What Causes Hardening Of The Arteries: The Collagen and Vitamin C Connection - Collagen Complete

What Causes Hardening Of The Arteries: The Collagen and Vitamin C Connection

stages of arterial stiffeningDid you know that the walls of your blood vessels are made of collagen and elastin?

The purpose of the collagen is to keep the inside of the arteries and veins smooth. The purpose of the elastin is to make these vessels elastic so they can stretch when the heart pumps blood into the body.

The big problem in atherosclerosis, or hardening of the arteries, is that the blood vessels are stiff and as a result the blood flow is reduced by 15 percent or more. Your heart has to work harder to make up the difference.

Does Aging Effect Arterial Collagen Production?

The bad news is that as you get older, you are losing collagen in your body. And you also lose the ability to digest and absorb it.

This makes it difficult to have all the collagen you need for health. One reason why you absorb less collagen from foods is because the amount of hydrochloric acid produced in the stomach dwindles as you pass the age of 40.

This is why many people take a collagen supplement of collagen peptides called Hydrolyzed Collagen. The peptides are so small that they are absorbed immediately into the bloodstream straight from the small intestines. Researchers report that 90% of these collagen peptides are found inside the body within 6 hours. However, when you eat animal protein, only about 27% of the proteins.

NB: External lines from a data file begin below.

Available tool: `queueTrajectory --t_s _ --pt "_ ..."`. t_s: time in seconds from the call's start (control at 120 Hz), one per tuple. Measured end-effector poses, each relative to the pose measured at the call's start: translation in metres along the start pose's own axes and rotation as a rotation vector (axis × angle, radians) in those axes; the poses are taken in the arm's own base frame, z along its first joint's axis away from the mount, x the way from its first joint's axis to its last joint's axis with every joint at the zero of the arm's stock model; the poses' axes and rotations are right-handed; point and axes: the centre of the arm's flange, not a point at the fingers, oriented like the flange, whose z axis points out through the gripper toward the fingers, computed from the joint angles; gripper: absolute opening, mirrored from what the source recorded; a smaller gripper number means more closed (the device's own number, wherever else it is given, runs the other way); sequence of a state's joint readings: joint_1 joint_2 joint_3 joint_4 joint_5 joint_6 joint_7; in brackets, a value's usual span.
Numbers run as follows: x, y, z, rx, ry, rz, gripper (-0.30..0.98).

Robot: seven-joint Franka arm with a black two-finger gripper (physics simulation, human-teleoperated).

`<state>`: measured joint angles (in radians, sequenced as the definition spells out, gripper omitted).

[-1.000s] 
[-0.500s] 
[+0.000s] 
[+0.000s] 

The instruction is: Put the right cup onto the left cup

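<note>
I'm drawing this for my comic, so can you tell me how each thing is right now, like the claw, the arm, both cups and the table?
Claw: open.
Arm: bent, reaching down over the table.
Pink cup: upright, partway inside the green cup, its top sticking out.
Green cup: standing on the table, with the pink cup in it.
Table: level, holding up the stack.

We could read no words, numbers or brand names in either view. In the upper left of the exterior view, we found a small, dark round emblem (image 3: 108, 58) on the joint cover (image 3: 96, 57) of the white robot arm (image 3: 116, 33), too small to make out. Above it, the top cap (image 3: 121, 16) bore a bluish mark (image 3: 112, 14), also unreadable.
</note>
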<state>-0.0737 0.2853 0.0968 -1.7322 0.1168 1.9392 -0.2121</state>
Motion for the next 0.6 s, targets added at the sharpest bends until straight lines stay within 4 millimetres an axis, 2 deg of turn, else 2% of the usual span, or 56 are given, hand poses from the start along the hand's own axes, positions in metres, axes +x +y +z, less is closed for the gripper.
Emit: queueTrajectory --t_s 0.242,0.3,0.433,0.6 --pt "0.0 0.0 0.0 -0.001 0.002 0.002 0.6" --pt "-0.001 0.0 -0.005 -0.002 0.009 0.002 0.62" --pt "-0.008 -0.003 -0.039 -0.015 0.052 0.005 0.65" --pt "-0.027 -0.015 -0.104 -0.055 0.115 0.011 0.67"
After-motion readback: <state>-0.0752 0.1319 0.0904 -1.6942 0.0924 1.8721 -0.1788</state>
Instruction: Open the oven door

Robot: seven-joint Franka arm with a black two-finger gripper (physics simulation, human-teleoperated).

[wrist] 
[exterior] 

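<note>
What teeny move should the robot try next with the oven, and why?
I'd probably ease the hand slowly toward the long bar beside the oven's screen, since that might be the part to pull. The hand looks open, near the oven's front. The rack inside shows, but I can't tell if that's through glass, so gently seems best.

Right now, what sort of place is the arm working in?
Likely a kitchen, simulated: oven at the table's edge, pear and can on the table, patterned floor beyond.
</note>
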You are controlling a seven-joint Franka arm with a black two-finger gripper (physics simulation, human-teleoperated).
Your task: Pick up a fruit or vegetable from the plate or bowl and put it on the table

Collagen is Always Being Destroyed

The destruction of collagen is not actually caused only by aging, as some people think.  Even when you were young, your body was constantly destroying and replacing its collagen as part of a natural cycle.  It’s just one of the ways that the body is constantly re-creating itself.  But as you get older, your body produces less collagen and elastin than when you were younger.  Continued destruction and decreased production results in less collagen.

It’s when our ability to produce new collagen is inhibited that we start to see problems related to stiffness and loss of elasticity such as atherosclerosis.

Boosting and Protecting Collagen In Your Arteries

Besides your body’s natural cycle of collagen destruction and regeneration, the environment can also play a role in destroying collagen.  UV Rays from the sun, toxins in food and water and even stress can cause collagen to break down faster than normal.

So the best strategy for increasing the health of collagen all over your body, including your arteries, would be to:

  1. protect existing collagen
  2. increase collagen production and absorption
foods-with-vitamin-c

It’s important to get a healthy amount of Vitamin C from natural food sources.

Antioxidants such as vitamin C, Coenzyme Q10 and Vitamin E are your first line of defense for protecting collagen from free radical damage.  But the most important antioxidant for collagen health is vitamin C because it helps do both–protect and boost production.

When Nobel Prize winner Linus Pauling announced that plaque deposits in the arteries were not the cause of heart disease, most members of the medical establishment thought he was wrong.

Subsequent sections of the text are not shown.